BİR BAŞKA "YANLIŞ ANLAŞILDIM"SAVUNMASI

 

Eski bakan-asker karışımı bir beyefendimiz eğitim üzerine söylediği  bi8 söz üzerine basında yeniden tartışma gündemine oturmuş ve sonuçta  da ünlü "yanlış anlaşıldım 2bahenisine sığınarak kendisini yanlış anlayanlar hakkında dava açmış. Sözlerim çarpıtıldı diyerek hakarete uğradığını söylemiş ve sanırım 100  Bin liralık dava açmış kendisiyle ilgili söylenenlere.

  Bu durumlarda klasik bir savuma  mekanizması dereye sokulur hemen. Sözlerim çarpıtıldı, yanlış anlaşıldım savunmasına girişirler hemen. Bu tür konularla ilgili daha  önceleri defalarca yazdığımız yazılarda hep şunu vurgulamıştık. Özellikle belli sosyal statüleri kullananların dili en doğru şekilde kullanmaları gerekir. En doğru şekilde kullanmaları halinde asla yanlış anlaşılmaya zemin hazırlanamaz. Ancak nasılsa böyle bir savunmamız var diyerek söylediklerini yalanlama yarışındadır hepsi. Örneğin  dünkü yazımızda bir vekilimiz

"Çok şey biliyoruz ama söyleyemiyoruz türünden bir gün önceki açıklamasını yalanlamağa kalkışmıştı. Ne demek istediğini bir gün önce her kes duydu ama olası tepkilerden kurtulmak için hemen ertesi gün söylediklerin yalanlamağa kalkıştı.
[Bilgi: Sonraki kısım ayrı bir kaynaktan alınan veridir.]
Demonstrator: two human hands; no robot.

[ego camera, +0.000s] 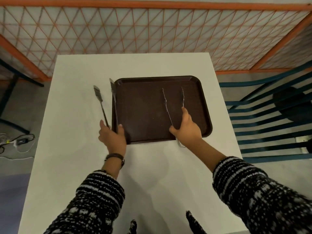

      Bu kişi önemli devlet görevi yürütürken kızı Amerika'da Biyoloji fakültesinde okuyor. Bundan yararlanıp ülkesindeki bir üniversiteye YATAY GEÇİŞ yapmak  istiyor. Olabilir mi?

Elbette olabilir ama olabilmesi için gerekli koşullara sahip olmak gerekir. Bu durumlarda koşul geçiş yapmağa olanak sağlayan bir DENKLİK  bulunması koşuludur. Amerika'da Biyoloji fakültesinde okurken  Türkiye'de Hacettepe tıp fakültesine geçmeği düşünüyor

   Babanız önemli bin kişi olunca demek ki DENKLİK de kolayca bulunabiliyormuş.

Sonuçta bu denklik anlayışına dayanarak Hacettepe TIP   FAKÜLTESİNE kaydını yaptırıyor ve bu gün halen bir Prof. olarak görevini sürdürüyor..

   OLAY  o günün medyasında günlerce yazıldı çizildi, konuşuldu.

Elbet bu yandaş basında yer almıyordu karşıt sayılanlarda gündemi oluşturuyordu

   Bu PROF'muzun babası eğitimle ilgili bir şeyler söyledi son günlerde..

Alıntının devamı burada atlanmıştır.